PhD in Mathematical Finance
Cohort 2024
Concordia University
PhD in Mathematical Finance
Concordia University
Doctoral's
I am a doctoral candidate in Mathematics and Statistics, specializing in Mathematical finance. I also hold an MSc. in Mathematical finance and a BSc—Ed in Mathematics and Economics.
I am currently conducting research in stochastic control and reinforcement learning for lifecycle retirement and annuitization. I am also a PhD Mitacs Research Fellow at Desjardins Global Asset Management (DGAM). In this role, I contribute to designing a global stock recommendation system using an AI model that integrates financial data and market trends to classify securities based on their expected one-month return.
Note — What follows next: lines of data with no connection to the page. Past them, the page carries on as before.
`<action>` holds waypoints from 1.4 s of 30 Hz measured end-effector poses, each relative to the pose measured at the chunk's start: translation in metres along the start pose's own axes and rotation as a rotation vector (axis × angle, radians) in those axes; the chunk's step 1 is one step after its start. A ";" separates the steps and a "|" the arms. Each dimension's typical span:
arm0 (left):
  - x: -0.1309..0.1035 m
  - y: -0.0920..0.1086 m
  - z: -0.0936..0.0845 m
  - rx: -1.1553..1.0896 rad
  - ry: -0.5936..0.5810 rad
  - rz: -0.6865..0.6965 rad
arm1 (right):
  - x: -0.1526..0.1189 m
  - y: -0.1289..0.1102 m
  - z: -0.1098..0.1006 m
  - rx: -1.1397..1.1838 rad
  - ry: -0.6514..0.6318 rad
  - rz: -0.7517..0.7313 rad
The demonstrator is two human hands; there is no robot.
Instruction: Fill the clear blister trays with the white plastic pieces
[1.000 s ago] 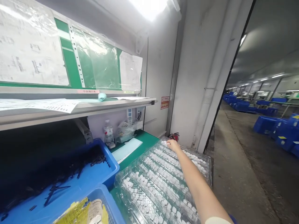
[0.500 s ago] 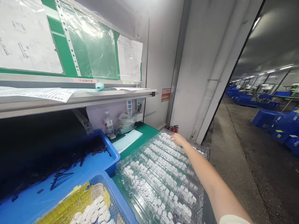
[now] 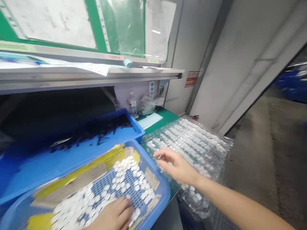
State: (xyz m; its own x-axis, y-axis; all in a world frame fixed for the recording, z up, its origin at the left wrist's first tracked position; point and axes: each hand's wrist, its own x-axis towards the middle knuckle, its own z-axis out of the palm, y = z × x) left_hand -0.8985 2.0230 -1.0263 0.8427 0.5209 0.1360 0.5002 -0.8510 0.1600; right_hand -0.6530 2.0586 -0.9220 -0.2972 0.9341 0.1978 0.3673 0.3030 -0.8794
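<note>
My left hand [image 3: 114, 214] is down in the blue perforated basket [image 3: 157, 174], among small white rounded pieces [image 3: 123, 169]. Its fingers are bent and close together, and whatever they hold is hidden beneath them. Between the basket and the clear plastic tray [image 3: 225, 143] hovers my right hand [image 3: 176, 165], thumb and fingers apart with nothing visible in them. Rows of similar white pieces lie in the tray. Motion blurs the scene somewhat.
Behind the basket sits a blue bin [image 3: 74, 159] with thin black parts. A water bottle [image 3: 132, 104], a plastic bag [image 3: 147, 105] and a pale blue sheet [image 3: 150, 120] are on the green bench. A shelf [image 3: 91, 76] with papers overhangs the bin.
The view has turned left and down. My right hand has drawn back from the tray's far end to near the basket. My left hand has come into view inside the basket.
</note>
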 end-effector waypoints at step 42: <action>0.029 -0.029 -0.084 -1.314 0.169 -0.808 | -0.001 -0.016 0.139 1.368 -0.007 0.808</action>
State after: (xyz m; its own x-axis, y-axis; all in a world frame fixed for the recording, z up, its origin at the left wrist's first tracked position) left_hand -0.9052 2.0682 -0.9451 0.3674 0.8749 -0.3156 0.1982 0.2579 0.9456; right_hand -0.7809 2.0266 -0.9688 -0.4303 0.7559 -0.4933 -0.6108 -0.6462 -0.4574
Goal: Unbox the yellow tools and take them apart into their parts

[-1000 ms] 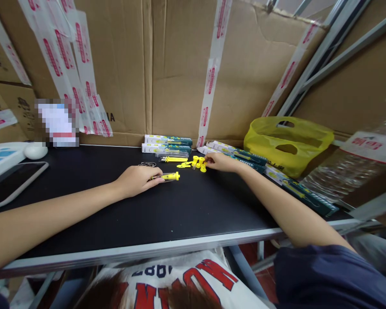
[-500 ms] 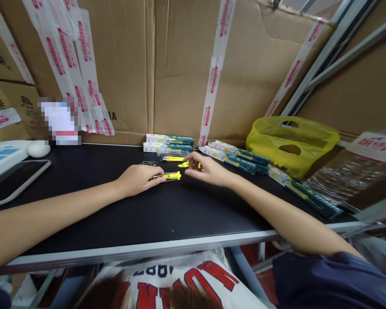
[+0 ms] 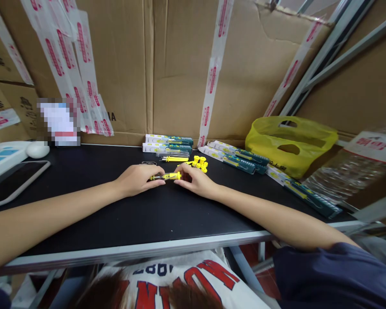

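Yellow tool (image 3: 171, 176) is in left hand (image 3: 137, 179); yellow parts (image 3: 200, 164), boxes (image 3: 167, 148) lie behind.

Place: apparently a packing workshop
Taped cardboard (image 3: 180, 86): walls the tabletop's (image 3: 141, 219) far edge
Metal struts (image 3: 350, 54): behind right corner
Product boxes (image 3: 167, 148): lined near far edge

Head cam, fwd/down view, nr desk (image 3: 186, 219)
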A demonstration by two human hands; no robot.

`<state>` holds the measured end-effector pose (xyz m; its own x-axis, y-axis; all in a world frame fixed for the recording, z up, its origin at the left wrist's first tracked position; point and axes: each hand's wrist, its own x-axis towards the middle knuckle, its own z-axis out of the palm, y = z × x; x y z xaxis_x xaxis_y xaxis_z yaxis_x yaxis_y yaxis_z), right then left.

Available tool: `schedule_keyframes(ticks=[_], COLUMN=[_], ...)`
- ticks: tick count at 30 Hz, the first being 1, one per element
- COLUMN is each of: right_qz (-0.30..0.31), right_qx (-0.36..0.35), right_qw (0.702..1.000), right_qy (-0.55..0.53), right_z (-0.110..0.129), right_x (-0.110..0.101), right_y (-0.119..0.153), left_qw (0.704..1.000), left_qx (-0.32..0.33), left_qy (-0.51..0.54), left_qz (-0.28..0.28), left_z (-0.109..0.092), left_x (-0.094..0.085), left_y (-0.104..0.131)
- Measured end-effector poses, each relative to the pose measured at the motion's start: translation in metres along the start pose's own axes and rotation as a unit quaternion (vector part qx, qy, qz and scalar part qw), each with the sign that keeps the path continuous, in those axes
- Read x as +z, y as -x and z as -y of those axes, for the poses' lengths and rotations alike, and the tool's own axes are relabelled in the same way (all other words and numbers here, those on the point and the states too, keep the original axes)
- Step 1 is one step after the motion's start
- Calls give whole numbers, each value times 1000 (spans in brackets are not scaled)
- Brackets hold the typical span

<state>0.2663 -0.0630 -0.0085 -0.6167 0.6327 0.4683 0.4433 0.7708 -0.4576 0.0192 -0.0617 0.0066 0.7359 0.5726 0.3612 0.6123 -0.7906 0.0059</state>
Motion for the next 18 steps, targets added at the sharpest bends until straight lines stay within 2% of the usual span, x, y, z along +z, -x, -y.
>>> schedule_keyframes(ticks=[3, 5, 8, 11, 14, 18], right_qz=[-42, -77, -74, -43, -39, -32], right_qx=[24, 56, 116, 150, 133, 104], right_qw=[996, 983, 958, 946, 941, 962], right_qy=[-76, -158, -250, -284, -307, -251], right_z=[2, 5, 12, 20, 23, 23], right_x=[3, 5, 8, 12, 17, 19], right_y=[-1, -3, -5, -7, -7, -4], left_qw=[1000, 998, 996, 994, 993, 991], left_qx=[10, 0, -11, -11, -16, -22], left_qy=[-7, -24, -43, -52, -53, -74], left_qz=[-27, -52, -75, -91, -103, -110], left_z=[-1, -2, -3, -4, -5, -7], left_x=[1, 2, 4, 5, 6, 7], left_y=[0, 0, 0, 1, 1, 1])
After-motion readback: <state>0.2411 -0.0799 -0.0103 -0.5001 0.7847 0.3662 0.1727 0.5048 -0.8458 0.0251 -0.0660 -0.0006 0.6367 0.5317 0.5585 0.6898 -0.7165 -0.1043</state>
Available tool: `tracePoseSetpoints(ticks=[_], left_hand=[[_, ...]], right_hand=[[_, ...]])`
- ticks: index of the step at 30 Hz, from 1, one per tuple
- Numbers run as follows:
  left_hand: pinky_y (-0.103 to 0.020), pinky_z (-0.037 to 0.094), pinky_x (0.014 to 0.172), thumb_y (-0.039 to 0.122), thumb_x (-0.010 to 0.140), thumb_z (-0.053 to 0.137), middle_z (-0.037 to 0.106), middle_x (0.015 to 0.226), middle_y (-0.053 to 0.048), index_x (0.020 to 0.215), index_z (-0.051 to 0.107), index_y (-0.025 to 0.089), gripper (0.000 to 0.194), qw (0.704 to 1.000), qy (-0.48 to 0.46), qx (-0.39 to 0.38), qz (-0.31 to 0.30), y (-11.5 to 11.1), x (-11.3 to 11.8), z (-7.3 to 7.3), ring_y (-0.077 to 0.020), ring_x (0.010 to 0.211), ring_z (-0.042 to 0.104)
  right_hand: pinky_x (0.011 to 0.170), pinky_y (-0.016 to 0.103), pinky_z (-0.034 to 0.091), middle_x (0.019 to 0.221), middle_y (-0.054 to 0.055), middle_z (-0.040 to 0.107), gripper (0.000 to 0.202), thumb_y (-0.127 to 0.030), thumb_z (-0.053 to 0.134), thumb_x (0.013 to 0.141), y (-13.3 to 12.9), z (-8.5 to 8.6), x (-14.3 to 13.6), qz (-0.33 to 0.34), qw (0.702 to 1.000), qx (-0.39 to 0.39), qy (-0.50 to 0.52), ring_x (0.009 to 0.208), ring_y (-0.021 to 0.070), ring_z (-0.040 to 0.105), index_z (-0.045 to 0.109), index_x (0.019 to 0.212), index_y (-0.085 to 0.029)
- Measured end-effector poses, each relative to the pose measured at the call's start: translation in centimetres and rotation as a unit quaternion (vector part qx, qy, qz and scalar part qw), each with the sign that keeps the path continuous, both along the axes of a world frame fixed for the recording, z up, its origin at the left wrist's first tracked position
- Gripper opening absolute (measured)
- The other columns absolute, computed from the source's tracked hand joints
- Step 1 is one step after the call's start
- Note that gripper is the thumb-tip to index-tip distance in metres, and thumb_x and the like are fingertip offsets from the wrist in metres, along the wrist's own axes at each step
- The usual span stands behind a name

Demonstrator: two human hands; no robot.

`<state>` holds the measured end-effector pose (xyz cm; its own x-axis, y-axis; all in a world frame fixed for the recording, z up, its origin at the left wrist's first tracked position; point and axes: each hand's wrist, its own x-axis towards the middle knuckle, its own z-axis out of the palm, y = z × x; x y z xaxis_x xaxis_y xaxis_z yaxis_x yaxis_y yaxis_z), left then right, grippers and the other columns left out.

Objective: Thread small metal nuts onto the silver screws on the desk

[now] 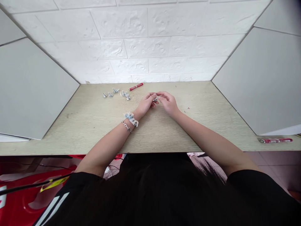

Recommending the right securities at the right time: A global system based on optimized decision-tree algorithms for dynamic factor solutions
This paper studies a machine-learning stock-ranking framework for cross-sectional equity selection using point-in-time global data. We evaluate four ensemble regressors: LightGBM, XGBoost, Random Forest, and AdaBoost-R, trained to predict next-month returns from standardized fundamental and technical characteristics. Forecasts are translated into long-only, short-only, and long-short portfolios through a transparent quintile-sorting rule. Across the tested specifications, the models generate economically meaningful cross-sectional signals, with technical and liquidity-related variables contributing substantially to short-horizon predictive power. Differences across models reflect trade-offs between flexibility, stability, and sensitivity to fast-moving market information. Turnover analysis shows that the long-short strategy operates at trading levels consistent with short-horizon cross-sectional approaches, with annual one-way turnover stabilizing near 50% and declining after 2020. A fundamental-only specification confirms that analyst expectations and valuation variables remain informative even in the absence of technical factors. All results are reported gross of transaction costs and do not incorporate shorting or financing costs. Overall, the results indicate that, under the tested assumptions and design choices, machine‑learning models can extract useful cross‑sectional signals when applied within a transparent and implementation‑aware empirical framework.